Hansan Assembly constituency is an assembly constituency in Birbhum district in the Indian state of West Bengal.

Overview
As per orders of the Delimitation Commission, No. 292 Hansan  Assembly constituency is composed of the following: Rampurhat II and Nalhati II CD Blocks.

Hansan Assembly constituency is part of No. 42 Birbhum (Lok Sabha constituency).

Election results

2021

2011
In the 2011 election, Asit Kumar Mal of Congress defeated his nearest rival Kamal Hasan of RCPI.

1977–2006
From 1996 to 2006, Asit Kumar Mal of Congress was elected from the Hansan (SC) assembly constituency. He defeated Khagendranath Mal of CPI(M) in 2006, Mihir Bain of RCPI(R) in 2001 and 1996. Contests in most years were multi cornered but only winners and runners are being mentioned.
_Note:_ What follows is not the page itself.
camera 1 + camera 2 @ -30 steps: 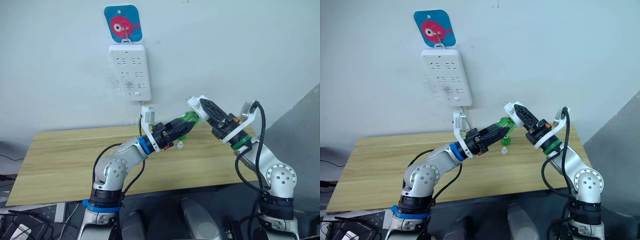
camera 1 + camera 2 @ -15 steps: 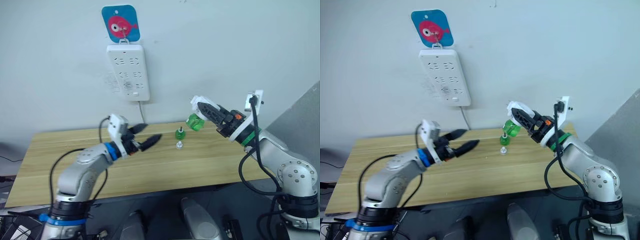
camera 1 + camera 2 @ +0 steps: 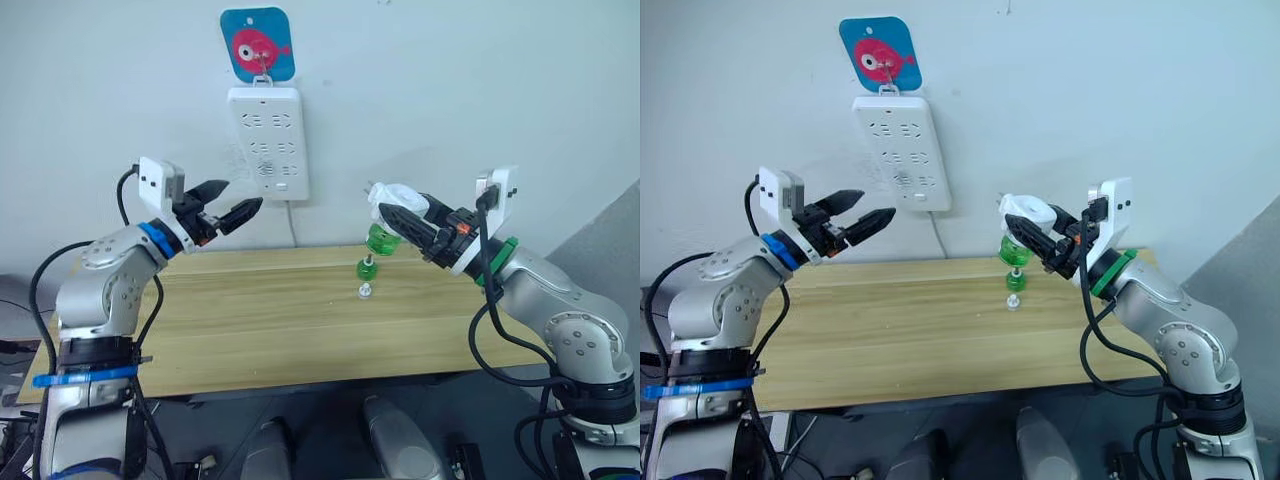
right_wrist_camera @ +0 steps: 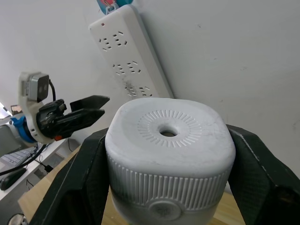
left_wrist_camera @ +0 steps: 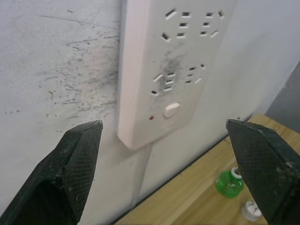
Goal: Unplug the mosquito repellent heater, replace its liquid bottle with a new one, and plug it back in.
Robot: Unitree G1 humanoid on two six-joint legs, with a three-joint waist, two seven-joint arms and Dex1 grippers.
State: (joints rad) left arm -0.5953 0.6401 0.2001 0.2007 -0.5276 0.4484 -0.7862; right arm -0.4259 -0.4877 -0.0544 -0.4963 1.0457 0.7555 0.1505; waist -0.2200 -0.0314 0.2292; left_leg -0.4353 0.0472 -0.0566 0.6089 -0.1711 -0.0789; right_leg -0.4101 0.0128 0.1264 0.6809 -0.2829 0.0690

Trilochan Das of RCPI (RB) defeated Asit Kumar Mal of Congress in 1991. Asit Kumar Mal of Congress defeated Trilochan Mal, Independent in 1987. Trilochan Das, Independent/RCPI, defeated Asit Kumar Mal Congress/Independent in 1982 and 1977.

1962–1972
Dhanapati Mal of Congress won in 1972. Trilochan Mal of RCI won in 1971. Mrityunjoy Mandal of Forward Bloc won in 1969. S.Prasad of Congress won in 1967. Prior to that the Hansan seat was not there.